Given records:
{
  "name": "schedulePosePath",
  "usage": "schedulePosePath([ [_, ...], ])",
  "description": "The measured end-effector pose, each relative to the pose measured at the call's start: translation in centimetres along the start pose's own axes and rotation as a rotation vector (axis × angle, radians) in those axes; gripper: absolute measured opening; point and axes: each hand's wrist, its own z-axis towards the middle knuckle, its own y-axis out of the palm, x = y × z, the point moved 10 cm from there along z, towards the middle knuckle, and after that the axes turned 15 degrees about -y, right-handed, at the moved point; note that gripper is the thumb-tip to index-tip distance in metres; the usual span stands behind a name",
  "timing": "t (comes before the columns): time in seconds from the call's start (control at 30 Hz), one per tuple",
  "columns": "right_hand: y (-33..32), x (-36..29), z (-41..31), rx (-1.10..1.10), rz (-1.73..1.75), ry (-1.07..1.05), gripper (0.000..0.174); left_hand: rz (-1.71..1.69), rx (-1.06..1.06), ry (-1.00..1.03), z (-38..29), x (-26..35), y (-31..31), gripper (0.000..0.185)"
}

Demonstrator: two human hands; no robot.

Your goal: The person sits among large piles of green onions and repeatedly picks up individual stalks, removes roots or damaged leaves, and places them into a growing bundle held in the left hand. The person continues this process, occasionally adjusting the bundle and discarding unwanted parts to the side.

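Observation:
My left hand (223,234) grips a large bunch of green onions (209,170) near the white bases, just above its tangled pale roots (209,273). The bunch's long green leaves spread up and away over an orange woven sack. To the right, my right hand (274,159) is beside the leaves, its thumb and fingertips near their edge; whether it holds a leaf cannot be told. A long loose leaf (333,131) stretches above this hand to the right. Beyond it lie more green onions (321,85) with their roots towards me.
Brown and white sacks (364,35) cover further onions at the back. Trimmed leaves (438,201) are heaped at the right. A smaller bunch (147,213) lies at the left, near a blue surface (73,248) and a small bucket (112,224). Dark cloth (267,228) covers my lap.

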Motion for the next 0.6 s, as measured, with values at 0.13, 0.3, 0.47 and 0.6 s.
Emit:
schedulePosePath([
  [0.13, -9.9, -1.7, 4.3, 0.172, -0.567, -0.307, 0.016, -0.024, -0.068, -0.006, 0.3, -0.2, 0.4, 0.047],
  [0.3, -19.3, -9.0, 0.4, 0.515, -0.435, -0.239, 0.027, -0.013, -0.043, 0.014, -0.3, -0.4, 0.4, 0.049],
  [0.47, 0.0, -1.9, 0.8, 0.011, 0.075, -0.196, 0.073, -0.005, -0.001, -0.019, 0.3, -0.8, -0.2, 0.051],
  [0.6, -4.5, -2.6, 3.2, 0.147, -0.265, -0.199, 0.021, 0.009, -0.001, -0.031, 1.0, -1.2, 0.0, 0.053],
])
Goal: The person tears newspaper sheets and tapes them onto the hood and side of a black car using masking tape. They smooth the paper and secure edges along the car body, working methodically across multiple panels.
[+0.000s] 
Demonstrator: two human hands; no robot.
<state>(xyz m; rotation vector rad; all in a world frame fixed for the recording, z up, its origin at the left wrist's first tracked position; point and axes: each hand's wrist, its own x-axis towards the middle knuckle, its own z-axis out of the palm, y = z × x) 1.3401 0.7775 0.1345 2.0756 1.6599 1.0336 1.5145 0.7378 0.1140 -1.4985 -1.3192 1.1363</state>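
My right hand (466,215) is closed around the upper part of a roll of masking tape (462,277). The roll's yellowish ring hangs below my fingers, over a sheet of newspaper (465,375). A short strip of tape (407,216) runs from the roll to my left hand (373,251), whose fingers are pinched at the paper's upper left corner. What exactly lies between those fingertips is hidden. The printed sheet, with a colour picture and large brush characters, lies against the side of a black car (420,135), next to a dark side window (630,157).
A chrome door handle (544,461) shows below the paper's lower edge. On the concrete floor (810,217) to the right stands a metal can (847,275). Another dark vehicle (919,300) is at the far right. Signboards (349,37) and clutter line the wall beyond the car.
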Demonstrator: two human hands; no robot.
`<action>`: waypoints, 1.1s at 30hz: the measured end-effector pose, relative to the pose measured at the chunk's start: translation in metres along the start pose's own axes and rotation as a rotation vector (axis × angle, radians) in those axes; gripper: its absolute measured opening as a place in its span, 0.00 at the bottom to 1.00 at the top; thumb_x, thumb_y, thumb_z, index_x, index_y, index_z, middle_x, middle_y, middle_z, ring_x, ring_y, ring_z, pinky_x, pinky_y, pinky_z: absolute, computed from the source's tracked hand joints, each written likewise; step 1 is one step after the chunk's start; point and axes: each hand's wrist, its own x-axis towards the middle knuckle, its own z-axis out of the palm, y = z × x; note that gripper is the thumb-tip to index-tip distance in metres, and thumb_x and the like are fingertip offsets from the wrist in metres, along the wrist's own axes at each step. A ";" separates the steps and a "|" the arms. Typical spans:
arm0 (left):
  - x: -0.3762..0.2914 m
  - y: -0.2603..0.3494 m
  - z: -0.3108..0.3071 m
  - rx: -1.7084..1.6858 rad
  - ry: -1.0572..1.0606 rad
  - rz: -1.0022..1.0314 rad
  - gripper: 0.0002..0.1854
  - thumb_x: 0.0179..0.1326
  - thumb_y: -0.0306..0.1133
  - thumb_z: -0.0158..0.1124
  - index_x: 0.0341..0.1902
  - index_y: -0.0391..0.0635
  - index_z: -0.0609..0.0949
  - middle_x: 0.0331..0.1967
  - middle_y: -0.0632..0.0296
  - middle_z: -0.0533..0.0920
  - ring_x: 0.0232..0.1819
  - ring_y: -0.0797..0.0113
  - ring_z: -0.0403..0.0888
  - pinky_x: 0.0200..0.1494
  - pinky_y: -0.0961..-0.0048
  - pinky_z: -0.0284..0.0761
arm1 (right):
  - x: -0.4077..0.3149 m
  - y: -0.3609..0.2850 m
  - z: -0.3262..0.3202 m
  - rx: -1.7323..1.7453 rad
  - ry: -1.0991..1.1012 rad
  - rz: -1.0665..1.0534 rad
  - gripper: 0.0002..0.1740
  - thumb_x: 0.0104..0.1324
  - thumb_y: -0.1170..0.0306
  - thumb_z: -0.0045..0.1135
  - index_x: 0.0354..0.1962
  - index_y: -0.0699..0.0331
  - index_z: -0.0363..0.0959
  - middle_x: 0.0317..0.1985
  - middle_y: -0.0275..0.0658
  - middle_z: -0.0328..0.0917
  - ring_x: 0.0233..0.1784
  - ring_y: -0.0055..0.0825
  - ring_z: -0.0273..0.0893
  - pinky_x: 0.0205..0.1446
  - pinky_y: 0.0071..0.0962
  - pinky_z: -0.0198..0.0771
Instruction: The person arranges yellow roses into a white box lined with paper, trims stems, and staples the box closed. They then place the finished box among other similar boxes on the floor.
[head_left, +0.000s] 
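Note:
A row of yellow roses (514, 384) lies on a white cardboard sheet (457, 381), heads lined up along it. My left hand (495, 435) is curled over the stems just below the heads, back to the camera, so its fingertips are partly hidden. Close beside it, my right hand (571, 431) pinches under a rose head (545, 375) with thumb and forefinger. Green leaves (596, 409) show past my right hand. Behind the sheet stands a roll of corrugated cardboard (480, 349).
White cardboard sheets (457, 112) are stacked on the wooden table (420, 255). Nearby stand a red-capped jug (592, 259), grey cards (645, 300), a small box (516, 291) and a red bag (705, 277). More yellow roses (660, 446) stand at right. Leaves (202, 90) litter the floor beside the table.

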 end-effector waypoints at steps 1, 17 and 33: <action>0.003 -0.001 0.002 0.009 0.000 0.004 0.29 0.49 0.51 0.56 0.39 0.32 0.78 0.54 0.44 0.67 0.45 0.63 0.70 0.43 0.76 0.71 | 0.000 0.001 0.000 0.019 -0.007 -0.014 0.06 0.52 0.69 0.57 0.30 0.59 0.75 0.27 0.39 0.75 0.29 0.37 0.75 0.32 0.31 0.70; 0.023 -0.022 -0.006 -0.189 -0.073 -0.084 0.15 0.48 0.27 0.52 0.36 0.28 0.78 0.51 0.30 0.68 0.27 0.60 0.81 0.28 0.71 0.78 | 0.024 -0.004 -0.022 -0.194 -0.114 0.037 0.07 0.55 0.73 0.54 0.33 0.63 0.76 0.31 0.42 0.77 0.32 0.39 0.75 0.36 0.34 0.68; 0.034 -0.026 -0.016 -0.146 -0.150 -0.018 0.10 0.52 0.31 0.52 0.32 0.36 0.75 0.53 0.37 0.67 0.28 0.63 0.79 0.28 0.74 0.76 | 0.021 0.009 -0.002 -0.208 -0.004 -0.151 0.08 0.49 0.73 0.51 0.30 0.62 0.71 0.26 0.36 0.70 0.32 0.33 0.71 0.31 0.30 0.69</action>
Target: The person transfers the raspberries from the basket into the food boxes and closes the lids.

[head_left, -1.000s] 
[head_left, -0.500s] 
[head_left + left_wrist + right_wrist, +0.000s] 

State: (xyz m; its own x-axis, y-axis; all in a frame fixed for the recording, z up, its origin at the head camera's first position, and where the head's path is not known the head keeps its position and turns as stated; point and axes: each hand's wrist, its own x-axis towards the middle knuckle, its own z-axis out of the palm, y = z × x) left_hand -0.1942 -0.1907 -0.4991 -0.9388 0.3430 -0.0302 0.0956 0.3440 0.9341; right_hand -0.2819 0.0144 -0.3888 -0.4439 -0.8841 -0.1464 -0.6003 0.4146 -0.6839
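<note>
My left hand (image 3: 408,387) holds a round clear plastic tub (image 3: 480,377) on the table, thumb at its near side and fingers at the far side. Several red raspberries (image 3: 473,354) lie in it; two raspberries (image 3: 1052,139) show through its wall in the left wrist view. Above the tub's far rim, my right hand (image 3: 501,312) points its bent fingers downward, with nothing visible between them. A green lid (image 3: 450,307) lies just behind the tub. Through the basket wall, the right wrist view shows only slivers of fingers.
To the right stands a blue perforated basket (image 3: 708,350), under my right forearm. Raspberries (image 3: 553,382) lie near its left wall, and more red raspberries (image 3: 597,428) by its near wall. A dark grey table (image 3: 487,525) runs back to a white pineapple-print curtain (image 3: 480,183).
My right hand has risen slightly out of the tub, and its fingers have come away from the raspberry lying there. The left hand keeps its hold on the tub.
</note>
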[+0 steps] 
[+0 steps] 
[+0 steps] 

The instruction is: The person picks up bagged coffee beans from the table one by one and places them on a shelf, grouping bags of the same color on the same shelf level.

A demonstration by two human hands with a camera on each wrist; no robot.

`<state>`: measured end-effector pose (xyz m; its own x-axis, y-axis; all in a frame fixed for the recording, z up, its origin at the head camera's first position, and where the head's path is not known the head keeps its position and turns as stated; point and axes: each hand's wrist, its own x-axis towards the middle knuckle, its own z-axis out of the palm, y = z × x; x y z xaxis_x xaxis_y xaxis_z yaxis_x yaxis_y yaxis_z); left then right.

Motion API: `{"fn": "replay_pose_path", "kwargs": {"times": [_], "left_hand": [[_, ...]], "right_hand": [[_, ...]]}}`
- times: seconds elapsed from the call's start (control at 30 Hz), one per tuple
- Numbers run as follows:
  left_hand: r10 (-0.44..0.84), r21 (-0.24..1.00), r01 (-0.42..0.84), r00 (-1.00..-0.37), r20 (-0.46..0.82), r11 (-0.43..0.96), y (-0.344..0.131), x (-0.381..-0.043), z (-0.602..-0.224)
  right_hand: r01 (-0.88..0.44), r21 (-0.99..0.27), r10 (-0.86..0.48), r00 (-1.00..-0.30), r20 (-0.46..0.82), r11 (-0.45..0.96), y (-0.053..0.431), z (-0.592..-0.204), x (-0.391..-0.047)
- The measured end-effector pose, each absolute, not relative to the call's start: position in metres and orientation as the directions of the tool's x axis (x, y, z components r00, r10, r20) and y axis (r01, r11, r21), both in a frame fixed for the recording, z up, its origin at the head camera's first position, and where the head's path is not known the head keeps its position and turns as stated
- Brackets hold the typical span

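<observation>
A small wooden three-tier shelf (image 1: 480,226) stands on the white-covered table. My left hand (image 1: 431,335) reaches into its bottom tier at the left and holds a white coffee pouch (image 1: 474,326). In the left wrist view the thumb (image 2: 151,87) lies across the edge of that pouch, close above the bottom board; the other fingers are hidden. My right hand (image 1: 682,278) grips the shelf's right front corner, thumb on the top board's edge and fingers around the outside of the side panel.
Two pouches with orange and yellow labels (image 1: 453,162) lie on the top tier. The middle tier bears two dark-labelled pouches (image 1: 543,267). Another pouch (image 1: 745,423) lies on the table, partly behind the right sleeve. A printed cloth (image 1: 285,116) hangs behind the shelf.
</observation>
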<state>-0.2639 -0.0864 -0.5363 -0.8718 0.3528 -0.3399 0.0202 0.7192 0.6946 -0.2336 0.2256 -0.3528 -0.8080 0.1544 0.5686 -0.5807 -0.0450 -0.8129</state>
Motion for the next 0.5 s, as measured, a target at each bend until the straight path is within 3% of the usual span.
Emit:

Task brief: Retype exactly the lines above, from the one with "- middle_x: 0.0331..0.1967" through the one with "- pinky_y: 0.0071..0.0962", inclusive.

Task output:
  - middle_x: 0.0331..0.1967
  - middle_y: -0.0632..0.0296
  - middle_z: -0.0533..0.0920
  - ring_x: 0.0232..0.1819
  - ring_y: -0.0797..0.0113
  - ring_z: -0.0403..0.0888
  - pinky_x: 0.0200..0.1494
  - pinky_y: -0.0961..-0.0048
  - pinky_z: -0.0284..0.0761
arm1 (right):
  - x: -0.4077..0.3149 m
  - y: -0.3609..0.2850 m
  - z: -0.3262..0.3202 m
  - rx: -1.7323..1.7453 rad
  - ry: -1.0991..1.1012 rad
  - rz: -1.0665..1.0534 rad
  - gripper: 0.0002..0.1740
  - thumb_x: 0.0104..0.1324
  - thumb_y: -0.1170..0.0306
  - thumb_z: -0.0045..0.1135
  - index_x: 0.0354..0.1962
  - index_y: -0.0699..0.0331
  - index_z: -0.0363..0.0959
  - middle_x: 0.0317..0.1985
  - middle_y: -0.0275..0.0658
  - middle_z: -0.0328..0.0917
  - ring_x: 0.0233..0.1784
  - ring_y: -0.0055..0.0825
  - ring_z: -0.0273..0.0893
  - pinky_x: 0.0205..0.1446
  - pinky_y: 0.0071..0.0962

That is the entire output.